BEGIN Exercise input

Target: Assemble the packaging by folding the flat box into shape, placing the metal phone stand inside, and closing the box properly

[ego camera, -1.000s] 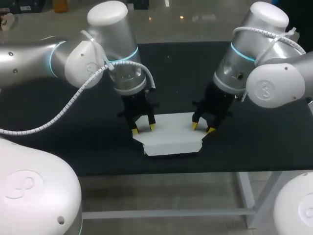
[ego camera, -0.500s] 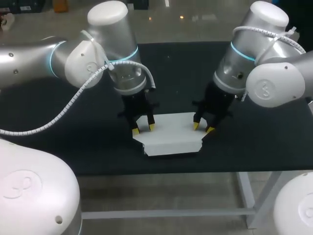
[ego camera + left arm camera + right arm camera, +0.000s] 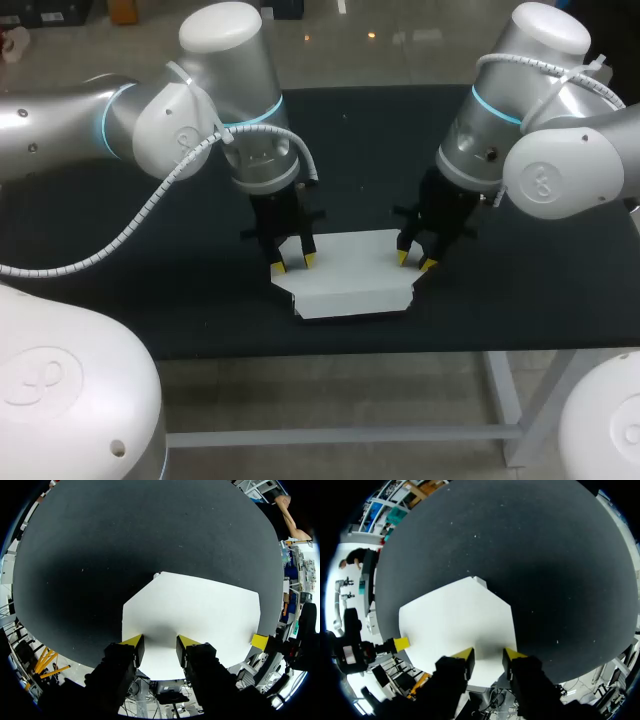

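Between my claws: the flat box (image 3: 350,280) lies white on the table (image 3: 150,290), its middle uncovered and open to a reach from above.
Box's left end: my left gripper (image 3: 293,264) stands over it, fingers slightly parted, barring that side.
Box's right end: my right gripper (image 3: 416,261) does the same, tips apart at the edge.
Far side: bare black table behind the box, flanked by both my arms.
Near side: a narrow strip before the table's front edge.
Tips on card: possibly touching; I cannot tell.
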You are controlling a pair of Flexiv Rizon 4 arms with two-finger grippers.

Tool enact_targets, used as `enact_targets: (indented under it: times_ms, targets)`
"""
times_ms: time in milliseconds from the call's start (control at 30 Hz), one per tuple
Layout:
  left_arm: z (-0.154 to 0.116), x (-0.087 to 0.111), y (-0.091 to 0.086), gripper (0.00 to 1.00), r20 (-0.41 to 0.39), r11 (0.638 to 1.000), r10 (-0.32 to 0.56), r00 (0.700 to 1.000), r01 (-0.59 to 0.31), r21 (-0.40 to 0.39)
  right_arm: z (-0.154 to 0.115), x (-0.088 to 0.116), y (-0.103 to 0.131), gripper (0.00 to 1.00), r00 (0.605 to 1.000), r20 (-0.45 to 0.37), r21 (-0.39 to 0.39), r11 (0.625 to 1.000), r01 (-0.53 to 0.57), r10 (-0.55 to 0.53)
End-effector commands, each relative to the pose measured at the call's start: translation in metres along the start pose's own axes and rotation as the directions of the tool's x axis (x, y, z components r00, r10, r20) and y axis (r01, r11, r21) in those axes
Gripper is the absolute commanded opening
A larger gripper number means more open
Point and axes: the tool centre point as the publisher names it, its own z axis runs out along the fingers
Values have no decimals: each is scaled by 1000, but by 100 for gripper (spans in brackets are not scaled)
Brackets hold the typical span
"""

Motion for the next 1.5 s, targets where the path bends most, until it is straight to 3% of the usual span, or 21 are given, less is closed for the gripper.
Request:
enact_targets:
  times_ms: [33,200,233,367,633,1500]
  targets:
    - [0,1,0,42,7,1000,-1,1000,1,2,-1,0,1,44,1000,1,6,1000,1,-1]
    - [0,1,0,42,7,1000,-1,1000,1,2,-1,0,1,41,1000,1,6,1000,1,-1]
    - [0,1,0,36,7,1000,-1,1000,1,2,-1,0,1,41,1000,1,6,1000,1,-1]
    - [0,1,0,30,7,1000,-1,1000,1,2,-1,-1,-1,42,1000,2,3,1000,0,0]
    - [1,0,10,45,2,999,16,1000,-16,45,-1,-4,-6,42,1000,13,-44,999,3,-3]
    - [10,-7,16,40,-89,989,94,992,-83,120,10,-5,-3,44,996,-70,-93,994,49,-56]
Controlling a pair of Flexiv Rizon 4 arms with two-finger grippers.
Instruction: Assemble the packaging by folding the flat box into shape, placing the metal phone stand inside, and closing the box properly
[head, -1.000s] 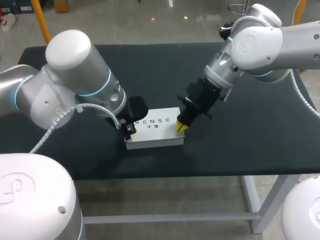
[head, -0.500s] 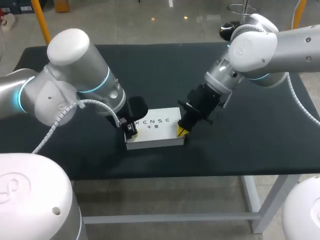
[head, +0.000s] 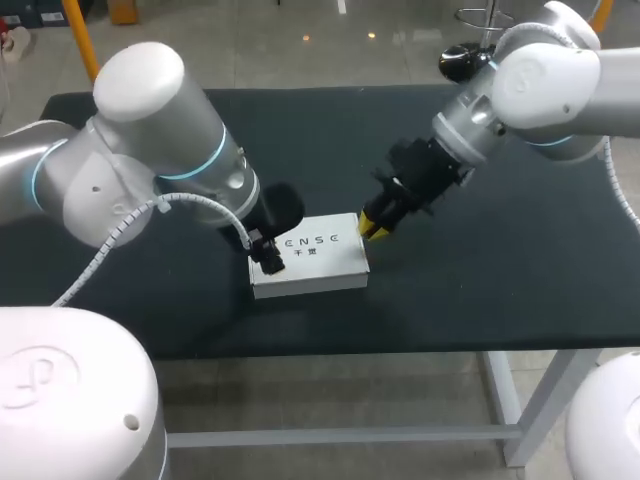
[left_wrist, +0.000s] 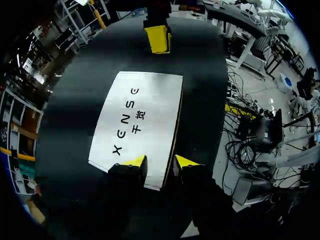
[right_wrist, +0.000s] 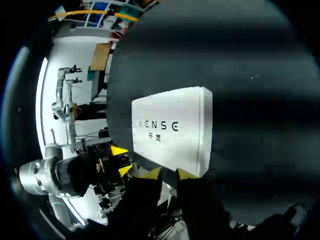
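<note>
Left gripper (head: 268, 258) sits at the left end of the box (head: 315, 262), its yellow fingers (left_wrist: 135, 161) spread and straddling the box's near corner — one over the printed top, the other beside the long side wall; whether they touch it I cannot tell; right gripper (head: 375, 225) hangs just off the box's right end, by its far corner, tips drawn close together with nothing between them. One white box, closed, lies flat on the black table (head: 500, 270), printed face up; left arm (head: 150, 170) bends in over the box's left end, wrist angled down at it; right arm (head: 540, 90) slants down towards the box from beyond its right end — two arms, two grippers, one box.
</note>
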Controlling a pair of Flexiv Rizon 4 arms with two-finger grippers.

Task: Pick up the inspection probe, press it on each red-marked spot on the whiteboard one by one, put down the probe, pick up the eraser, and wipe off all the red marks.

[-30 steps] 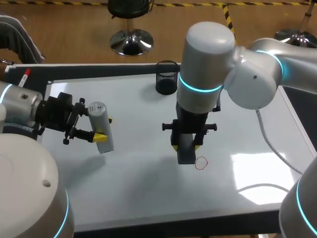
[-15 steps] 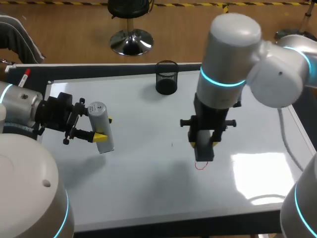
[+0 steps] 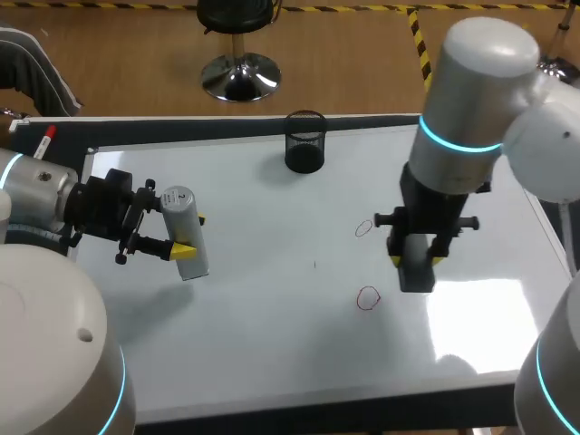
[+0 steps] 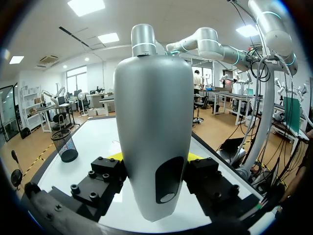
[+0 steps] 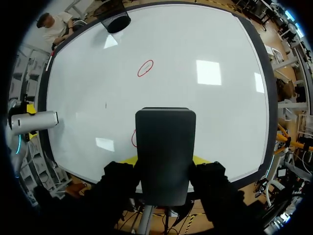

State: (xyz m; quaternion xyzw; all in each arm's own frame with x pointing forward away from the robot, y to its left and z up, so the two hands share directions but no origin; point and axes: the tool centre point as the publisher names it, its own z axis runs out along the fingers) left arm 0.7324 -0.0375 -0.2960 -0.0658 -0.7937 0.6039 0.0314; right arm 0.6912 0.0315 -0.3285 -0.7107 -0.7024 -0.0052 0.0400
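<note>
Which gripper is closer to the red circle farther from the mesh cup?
Right. The right gripper, shut on the eraser, is just beside that red circle. The left gripper, holding the probe, is far off across the whiteboard.

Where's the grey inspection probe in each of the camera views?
Head view: probe held in jaws above the whiteboard's left side.
Left wrist view: probe upright between the jaws, filling the middle.
Right wrist view: probe small, at the whiteboard's edge, far aside of the eraser.
Shared landmark: black mesh cup.
</note>
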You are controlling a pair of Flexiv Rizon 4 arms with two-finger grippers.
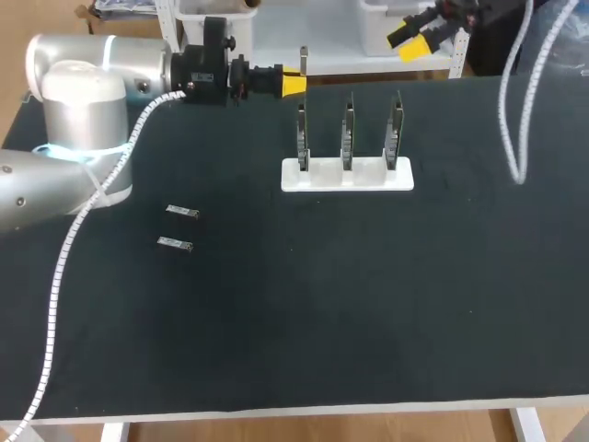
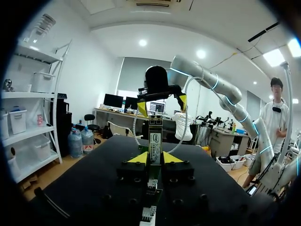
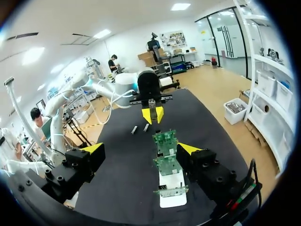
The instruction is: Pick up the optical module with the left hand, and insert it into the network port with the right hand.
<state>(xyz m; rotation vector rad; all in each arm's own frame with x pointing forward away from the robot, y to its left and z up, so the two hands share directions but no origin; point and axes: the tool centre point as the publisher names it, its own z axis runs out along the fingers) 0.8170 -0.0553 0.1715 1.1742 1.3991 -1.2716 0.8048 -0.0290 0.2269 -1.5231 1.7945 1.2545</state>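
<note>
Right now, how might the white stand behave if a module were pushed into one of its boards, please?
The white stand looks light, with no clamp visible, so it may slide. Its three upright boards look thin and tall, so they could flex or tip it.

A black worktop (image 1: 368,304) with a pale edge fills the head view. Light wooden floor (image 1: 276,431) shows past its near edge at 6 o'clock, a white table leg (image 1: 526,425) at 5 o'clock, and white shelving (image 1: 322,41) beyond the far edge at 12 o'clock. In the left wrist view, white walls (image 2: 89,70) meet a white ceiling with round lights (image 2: 142,43), and open white shelves (image 2: 28,94) stand beside the worktop. The right wrist view shows long ceiling light panels (image 3: 181,6).
</note>
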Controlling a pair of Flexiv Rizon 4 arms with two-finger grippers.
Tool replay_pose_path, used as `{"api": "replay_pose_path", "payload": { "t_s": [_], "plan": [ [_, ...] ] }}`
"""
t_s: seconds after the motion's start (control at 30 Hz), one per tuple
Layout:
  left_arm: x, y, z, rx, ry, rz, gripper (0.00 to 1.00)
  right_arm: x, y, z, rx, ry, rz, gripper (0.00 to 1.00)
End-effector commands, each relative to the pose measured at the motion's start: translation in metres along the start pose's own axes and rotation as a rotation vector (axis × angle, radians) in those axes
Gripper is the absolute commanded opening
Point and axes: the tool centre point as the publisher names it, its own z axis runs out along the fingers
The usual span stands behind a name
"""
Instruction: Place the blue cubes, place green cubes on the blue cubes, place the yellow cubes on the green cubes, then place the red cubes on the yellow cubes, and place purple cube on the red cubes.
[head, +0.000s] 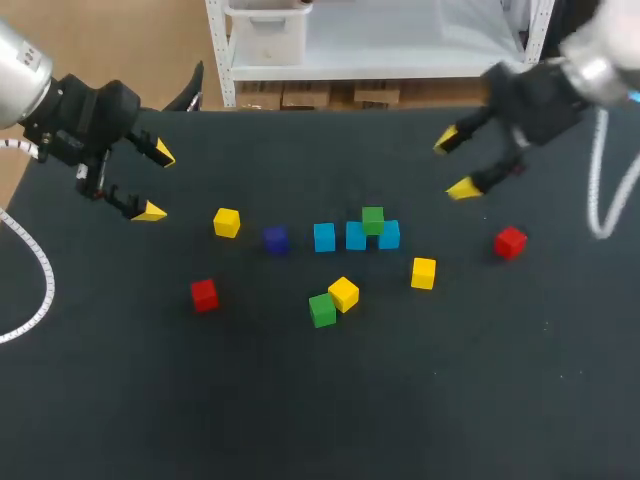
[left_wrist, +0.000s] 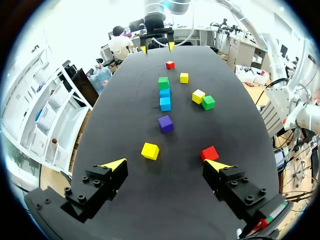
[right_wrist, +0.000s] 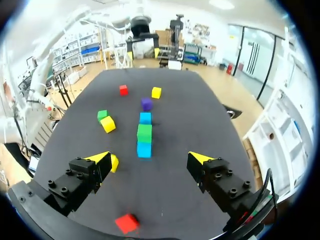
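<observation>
Both arms hang above the black cloth-covered table (head: 300, 400), fingers spread and empty: left gripper (head: 157, 182) near its left edge, right gripper (head: 453, 164) far right

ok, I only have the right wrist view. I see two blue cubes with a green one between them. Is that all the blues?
Observer: No. The head view shows three blue cubes in a row. A green cube sits on top, across the two on the robot's right.
Operator: and the yellow bit beside the right end effector, is that a cube?
Observer: Yes. It's one yellow cube, standing alone, clear of the row.
</observation>
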Motion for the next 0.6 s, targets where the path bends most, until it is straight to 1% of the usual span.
{"api": "replay_pose_path", "payload": {
  "t_s": [0.03, 0.1, 0.17, 0.3, 0.33, 0.47, 0.6],
  "plan": [
    [0.001, -0.001, 0.000, -0.003, -0.003, 0.003, 1.00, 0.023, 0.020, -0.060, 0.050, -0.164, -0.006, 1.00],
    [0.001, -0.001, 0.000, -0.003, -0.003, 0.003, 1.00, 0.031, 0.023, -0.073, 0.056, -0.193, -0.031, 1.00],
    [0.001, -0.001, 0.000, -0.003, -0.003, 0.003, 1.00, 0.039, 0.027, -0.084, 0.065, -0.186, -0.038, 1.00],
    [0.001, -0.001, 0.000, -0.003, -0.003, 0.003, 1.00, 0.055, 0.032, -0.101, 0.062, -0.222, -0.049, 1.00],
    [0.001, -0.001, 0.000, -0.003, -0.003, 0.003, 1.00, 0.059, 0.033, -0.104, 0.051, -0.210, -0.042, 1.00],
    [0.001, -0.001, 0.000, -0.003, -0.003, 0.003, 1.00, 0.075, 0.035, -0.116, 0.053, -0.201, -0.023, 1.00],
    [0.001, -0.001, 0.000, -0.003, -0.003, 0.003, 1.00, 0.089, 0.036, -0.123, 0.035, -0.194, 0.004, 1.00]
  ]
}}
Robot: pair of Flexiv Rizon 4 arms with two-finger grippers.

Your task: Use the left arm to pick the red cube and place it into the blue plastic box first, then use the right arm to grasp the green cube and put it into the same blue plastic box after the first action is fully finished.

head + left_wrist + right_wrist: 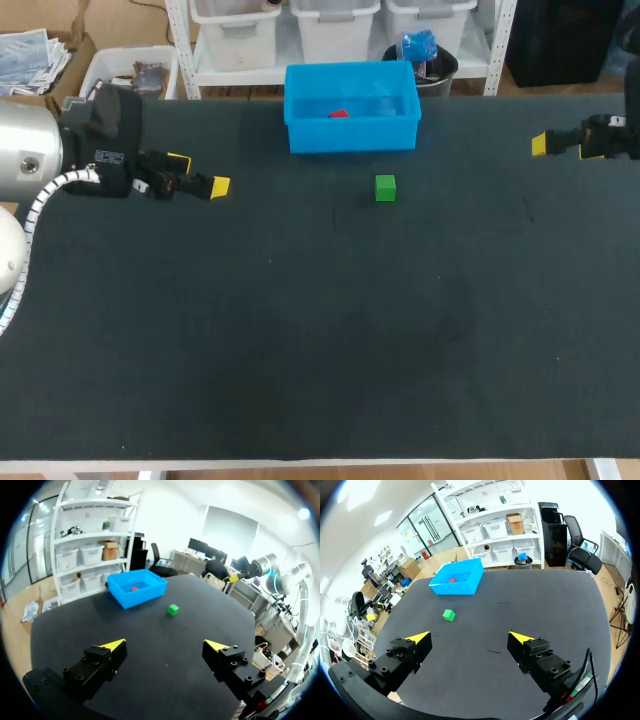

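At the far edge of the table [300, 350], the blue plastic box [350, 135] holds the red cube [339, 113]. The green cube [385, 187] sits on the mat near the box's front, apart from it. Our left gripper [166, 645] is spread wide and touches nothing. Our right gripper [471, 638] is likewise wide and empty, well off to the right.

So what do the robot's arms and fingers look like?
The left arm is shiny silver and round, with a black wrist block and a white curly cable. The left gripper and right gripper have chunky black fingers with screws and bright yellow pointy tips.
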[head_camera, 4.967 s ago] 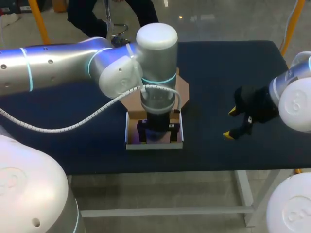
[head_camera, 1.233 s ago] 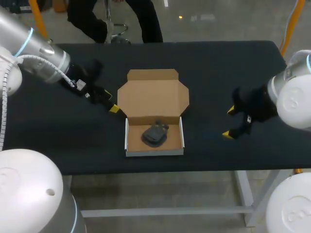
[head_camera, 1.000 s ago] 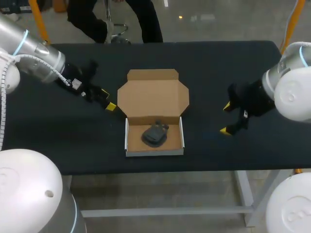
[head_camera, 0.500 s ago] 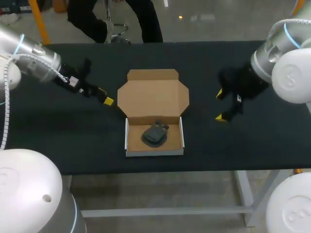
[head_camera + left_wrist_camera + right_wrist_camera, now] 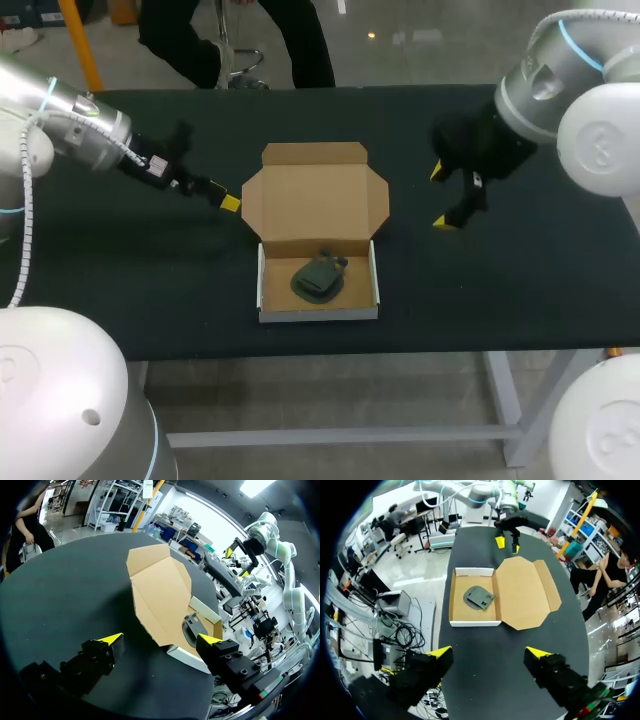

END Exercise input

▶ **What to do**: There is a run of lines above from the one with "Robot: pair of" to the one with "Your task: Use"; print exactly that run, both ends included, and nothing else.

▶ **Answer to the problem**:
Robot: pair of Flexiv Rizon 4 arms with two-finger grippers.

Your task: Use the left arm to pick the red cube and place it into the blue plastic box first, then use the right arm to grasp the green cube and put it into the same blue plastic box after the first action is fully finished.

This exercise requires no further output.